Following construction, 4 μm sections were cut and stained with hematoxylin and eosin on the initial slides to confirm the histological diagnosis and Gleason Score (GS) and Grade Group (GG)/International Society of Urological Pathology (ISUP) grading. Three pathologists (SAB, NA, and MSA) independently and blindly assessed all cases. According to the criteria of the 2005 and 2014 ISUP consensus conferences [29,30], we sampled both Gleason patterns originally present in RP or TURP to reflect the GS and GG from each patient. The ISUP grading group score was divided into two groups: low-risk (GG 1–3) and high-risk (GG 4–5).

From patients’ medical records, clinical data including age, preoperative prostate-specific antigen (PSA), postoperative PSA, and biochemical recurrence were obtained. A case was considered to have a biochemical recurrence if there was an increase in PSA level above 0.2 ng/mL [31]. All PCa cases were diagnosed as prostatic acinar adenocarcinoma. No mixed (acinar/ductal) or ductal adenocarcinoma cases were included. The study was approved by the Institutional Review Board of Jordan University of Science and Technology.

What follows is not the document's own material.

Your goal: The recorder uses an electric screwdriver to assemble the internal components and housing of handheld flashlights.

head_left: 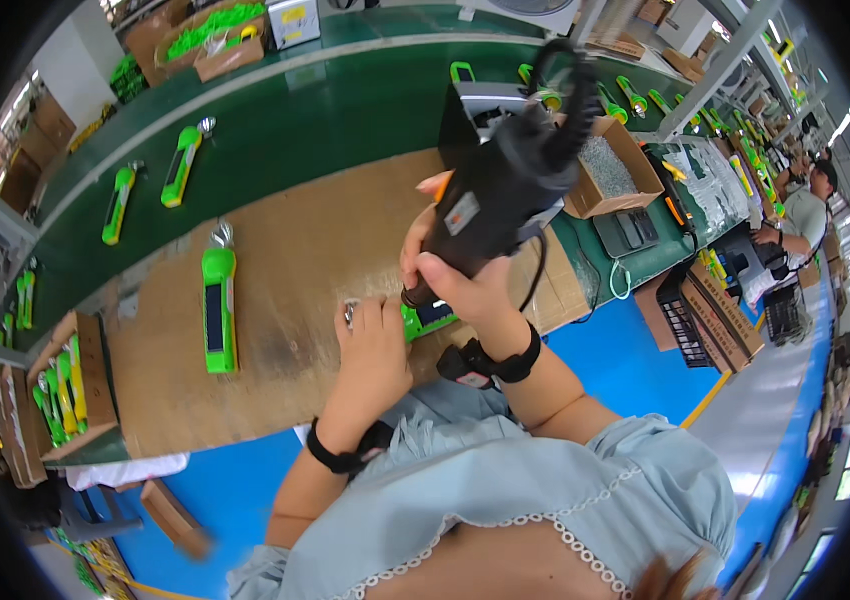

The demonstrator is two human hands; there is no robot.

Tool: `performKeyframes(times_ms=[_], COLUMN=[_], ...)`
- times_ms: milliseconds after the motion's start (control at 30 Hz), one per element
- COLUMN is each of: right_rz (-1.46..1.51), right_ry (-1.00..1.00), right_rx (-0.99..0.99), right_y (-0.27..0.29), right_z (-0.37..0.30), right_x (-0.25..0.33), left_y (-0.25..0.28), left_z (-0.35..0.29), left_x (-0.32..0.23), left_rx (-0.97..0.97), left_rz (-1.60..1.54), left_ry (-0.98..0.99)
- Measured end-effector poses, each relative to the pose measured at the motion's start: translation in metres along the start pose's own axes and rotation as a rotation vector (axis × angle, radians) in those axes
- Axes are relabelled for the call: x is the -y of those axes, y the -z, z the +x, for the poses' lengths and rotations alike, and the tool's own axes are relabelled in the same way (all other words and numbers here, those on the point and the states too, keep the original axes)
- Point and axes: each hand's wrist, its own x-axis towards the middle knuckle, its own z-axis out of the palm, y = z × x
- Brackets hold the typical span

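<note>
My right hand (475,285) is wrapped round a black electric screwdriver (495,195), which is tilted with its tip low and its cable end up. The tip meets a green flashlight (428,319) with a dark panel, lying on the cardboard sheet (295,260). My left hand (375,345) holds that flashlight near its shiny metal end, fingers closed over it. The exact spot under the tip is hidden by my hands. Left of them lies another green flashlight (218,310) with its dark panel up.
Two green flashlights (182,165) rest on the green conveyor (295,105). A carton of small metal screws (605,165) stands right, beside a grey scale-like device (627,232). At left is a box of green and yellow flashlights (65,390). A co-worker (803,225) is far right.
</note>
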Motion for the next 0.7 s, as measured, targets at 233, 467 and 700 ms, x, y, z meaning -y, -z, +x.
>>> performKeyframes(times_ms=[233,467,700], right_rz=[-0.065,-0.223,-0.366], right_ry=[0.208,0.150,0.199], right_rx=[-0.090,-0.306,-0.291], right_y=[0.019,0.056,0.071], right_z=[0.038,0.026,0.013], right_x=[0.017,-0.001,-0.005], left_y=[0.020,0.033,0.007], left_z=[0.006,0.017,0.106], left_x=[-0.015,0.007,0.059], left_rx=[0.016,-0.015,-0.136], left_rz=[0.109,0.219,0.423], left_ry=[0.082,0.294,0.133])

2.2. Immunohistochemistry (IHC) Evaluation

IHC was conducted on 4 -μm sections of the TMA for PTEN, ERG, SPINK1, and TFF3 using a Dako Autostainer-Plus (Dako, Denmark) according to the manufacturer’s guidelines. In this study, a polyclonal rabbit PTEN antibody (Y18 ab32199, Abcam, Cambridge, UK), a monoclonal rabbit ERG antibody (Y18 ab133264, Abcam, UK), a monoclonal rabbit SPINK1 antibody (Y18 ab207302, Abcam, UK), and a monoclonal rabbit TFF3 antibody (Y18 ab108599, Abcam, UK) were used. After dewaxing the tissue, antigen retrieval was performed for 20 min in PT-link (DAKO, Glostrup, Denmark) using High PH buffer. The slides were washed in phosphate-buffered saline before being blocked with 2.5% hydrogen peroxide. The sections were incubated for 30 min at room temperature with PTEN, ERG, SPINK1, and TFF3 (Ref CM 421C). The Dako Flex dual link detection kit (secondary antibody and DAB system K 8000, DAKO, Denmark) at a dilution of 1:100 was utilized for signal detection. Some IHC-stained tissue was lost during specimen cutting and staining; the remaining tissue was evaluated with 112 specimens for PTEN, 108 specimens for ERG, 104 specimens for SPINK1, and 114 specimens for TFF3.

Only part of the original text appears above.